* [ACTIVITY]: Set down all of the data that follows word for word, without the images.

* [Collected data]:

****************

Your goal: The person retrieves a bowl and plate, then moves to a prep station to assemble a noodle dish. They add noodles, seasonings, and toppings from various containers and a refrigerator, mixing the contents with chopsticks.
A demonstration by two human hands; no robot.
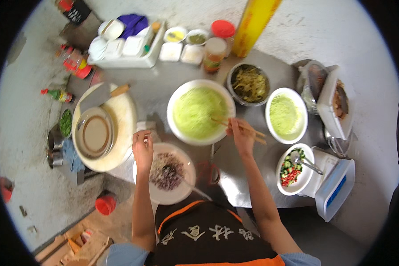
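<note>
My right hand [242, 135] grips a pair of wooden chopsticks [257, 133]. Their tips reach into pale green shredded vegetable [199, 111] that fills a large white bowl [172, 128]. Left of that bowl, my left hand [143, 148] hovers with bent fingers, and I see nothing clearly held in it. Partly under my left hand and wrist, a white bowl [183, 196] holds chopped purple onion [166, 178] and a metal spoon [198, 191]. A small whitish object [147, 125] lies just beyond my left fingers, partly hidden by them.
A round cutting board [128, 116] bears a cleaver [94, 98] and a metal bowl [96, 133]. On the right stand a bowl of green shreds [284, 114] and one of chopped red and green vegetables [290, 173]. Red-handled scissors [214, 174] lie near the table's front edge.
</note>
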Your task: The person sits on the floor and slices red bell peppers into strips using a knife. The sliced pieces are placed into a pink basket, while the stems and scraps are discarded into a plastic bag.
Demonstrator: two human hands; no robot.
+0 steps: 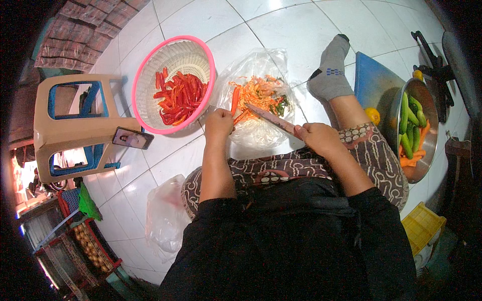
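Note:
My left hand (219, 124) is closed on a split red chili pepper (235, 101), its halves pointing away from me. In my right hand (317, 136) is a knife (273, 119) with a stained blade, its tip at the chili. Beneath and beyond the tip lies a clear plastic bag (246, 66) with a heap of orange chili scraps and seeds (260, 90) and green stems (280, 106). Left of it, a white basket with a pink rim (214, 71) holds many red chili pieces (182, 94).
A tan plastic stool (75, 139) with a phone (132, 138) is at left. My socked foot (333, 71) is near a blue board (372, 75). A steel bowl (429, 158) of cucumbers and carrots stands right. A yellow crate (422, 227) and another plastic bag (165, 214) lie nearer.

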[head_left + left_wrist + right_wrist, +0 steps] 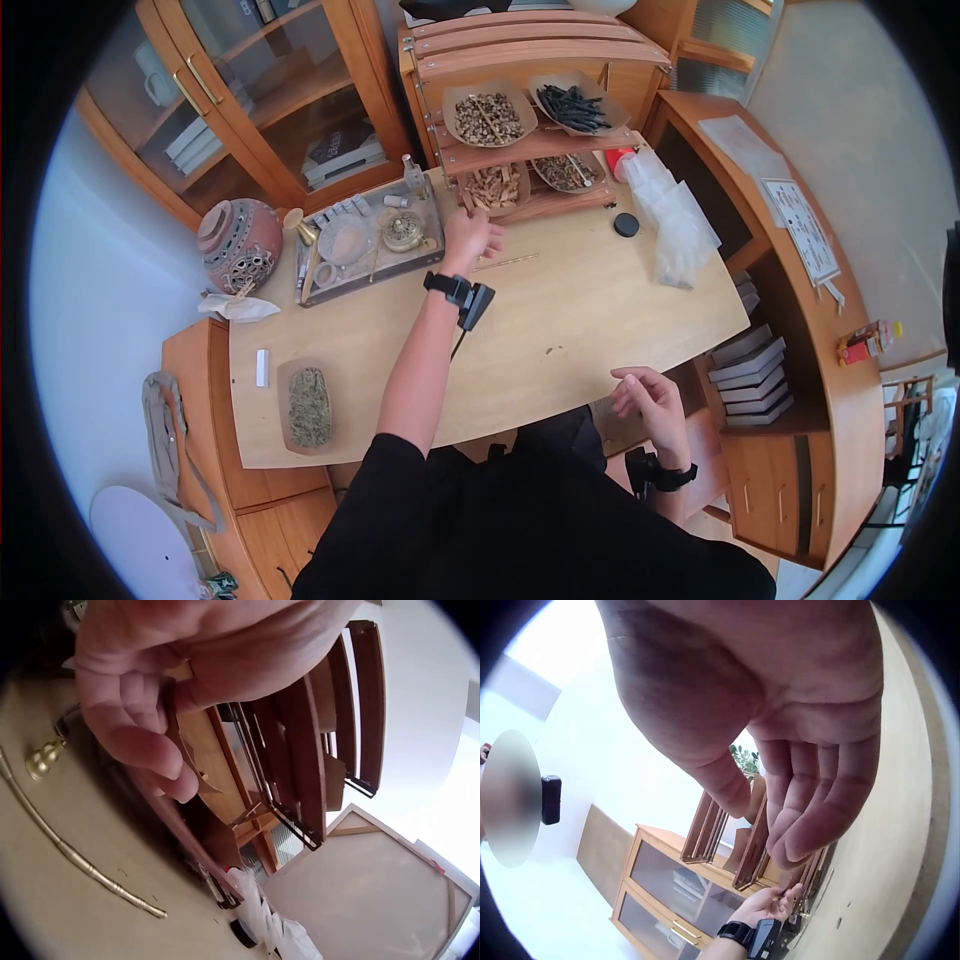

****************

* [WRITTEN RESPONSE]:
Your goal: The person retrieves a bowl and plate, then moves to a prep station to assemble a noodle dish. They add noodles, seasonings, and toppings from various containers and a refrigerator, mixing the contents with chopsticks.
A demonstration by two human hands; no robot.
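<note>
My right hand [242, 135] grips a pair of wooden chopsticks [257, 133]. Their tips reach into pale green shredded vegetable [199, 111] that fills a large white bowl [172, 128]. Left of that bowl, my left hand [143, 148] hovers with bent fingers, and I see nothing clearly held in it. Partly under my left hand and wrist, a white bowl [183, 196] holds chopped purple onion [166, 178] and a metal spoon [198, 191]. A small whitish object [147, 125] lies just beyond my left fingers, partly hidden by them.
A round cutting board [128, 116] bears a cleaver [94, 98] and a metal bowl [96, 133]. On the right stand a bowl of green shreds [284, 114] and one of chopped red and green vegetables [290, 173]. Red-handled scissors [214, 174] lie near the table's front edge.
</note>
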Your task: The person sits on the floor and slices red bell peppers into strips using a knife. The sliced pieces are placed into a pink basket, while the stems and scraps are discarded into a plastic bag.
Demonstrator: two human hands; no robot.
+0 steps: 
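Note:
My left hand (219, 124) is closed on a split red chili pepper (235, 101), its halves pointing away from me. In my right hand (317, 136) is a knife (273, 119) with a stained blade, its tip at the chili. Beneath and beyond the tip lies a clear plastic bag (246, 66) with a heap of orange chili scraps and seeds (260, 90) and green stems (280, 106). Left of it, a white basket with a pink rim (214, 71) holds many red chili pieces (182, 94).
A tan plastic stool (75, 139) with a phone (132, 138) is at left. My socked foot (333, 71) is near a blue board (372, 75). A steel bowl (429, 158) of cucumbers and carrots stands right. A yellow crate (422, 227) and another plastic bag (165, 214) lie nearer.
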
[head_left + left_wrist + right_wrist, +0 steps] 

This concludes the output for the exercise.